Returning balls for Nadal
It's hard to appreciate any experience when you're in the thick of it, when you're in the trenches battling family schedule conflicts and losing ground to sleep deprivation.  But as the week wore on I noticed a shift in responsibility, almost imperceptible at first.  Instead of hearing "Man, I'm hungry" as he climbed into the car after school to go to the stadium, I started hearing, first thing in the morning, "Mom, would you mind bringing me a sandwich when you come to pick me up?"  And instead of the frantic posturing about which teachers would be mad if he wasn't in their class, the thought process became more logical.  At midnight, upon returning from the stadium, he'd tell me, "I've told Miss M. that I will have to miss the first couple of shifts, because there's a class I can't miss" or "I've sent an email to Coach L., Mrs.
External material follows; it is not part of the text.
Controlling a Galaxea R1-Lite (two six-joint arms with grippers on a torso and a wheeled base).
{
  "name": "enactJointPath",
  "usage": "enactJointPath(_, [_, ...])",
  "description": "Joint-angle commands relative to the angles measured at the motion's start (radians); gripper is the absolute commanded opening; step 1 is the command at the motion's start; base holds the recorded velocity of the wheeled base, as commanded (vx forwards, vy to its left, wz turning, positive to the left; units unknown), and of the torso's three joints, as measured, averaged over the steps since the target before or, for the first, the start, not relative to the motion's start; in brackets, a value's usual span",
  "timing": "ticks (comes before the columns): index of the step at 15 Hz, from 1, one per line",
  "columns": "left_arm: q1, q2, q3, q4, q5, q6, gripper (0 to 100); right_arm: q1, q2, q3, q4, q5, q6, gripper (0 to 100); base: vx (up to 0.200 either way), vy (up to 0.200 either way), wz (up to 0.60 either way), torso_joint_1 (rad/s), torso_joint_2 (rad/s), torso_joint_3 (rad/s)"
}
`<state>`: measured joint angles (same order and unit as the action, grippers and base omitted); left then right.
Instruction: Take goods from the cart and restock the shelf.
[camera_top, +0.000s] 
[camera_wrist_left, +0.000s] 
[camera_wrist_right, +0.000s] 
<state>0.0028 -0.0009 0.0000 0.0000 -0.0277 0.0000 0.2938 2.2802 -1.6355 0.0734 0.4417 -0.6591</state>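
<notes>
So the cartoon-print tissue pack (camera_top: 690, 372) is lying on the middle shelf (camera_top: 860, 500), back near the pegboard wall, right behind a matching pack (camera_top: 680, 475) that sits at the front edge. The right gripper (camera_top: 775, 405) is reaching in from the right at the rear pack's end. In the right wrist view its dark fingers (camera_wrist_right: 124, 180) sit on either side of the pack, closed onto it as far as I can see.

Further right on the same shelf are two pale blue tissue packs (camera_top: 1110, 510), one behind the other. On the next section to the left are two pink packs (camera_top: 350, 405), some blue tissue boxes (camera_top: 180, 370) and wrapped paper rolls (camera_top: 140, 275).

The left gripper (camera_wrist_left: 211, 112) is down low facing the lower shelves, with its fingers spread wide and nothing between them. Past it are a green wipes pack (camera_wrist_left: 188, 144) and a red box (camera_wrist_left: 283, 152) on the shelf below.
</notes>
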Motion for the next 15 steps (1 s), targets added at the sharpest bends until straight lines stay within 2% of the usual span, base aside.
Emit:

E. and Mr. K. telling them I won't be there tomorrow, but that I can get the work done on my breaks at the stadium.  Coach thinks this is a great opportunity, so he's OK with me missing a couple of practices.  I think I've got it all taken care of."

Mon fils retrieving balls for Monfils
So, we both learned something that week.  He learned to manage his time, his relationships, and his responsibilities.  And I learned that there are a lot of people out there who exclaim "What an experience!" who are a whole lot smarter than me.

Last Thursday I put that same boy on a plane for his 8th Grade service trip, to the island of Borneo.  I hope (and I secretly know) that there will be a change in maturity, that he will be a little closer to independence than he was when he left.  And if that happens, I think we can chalk it up to experience.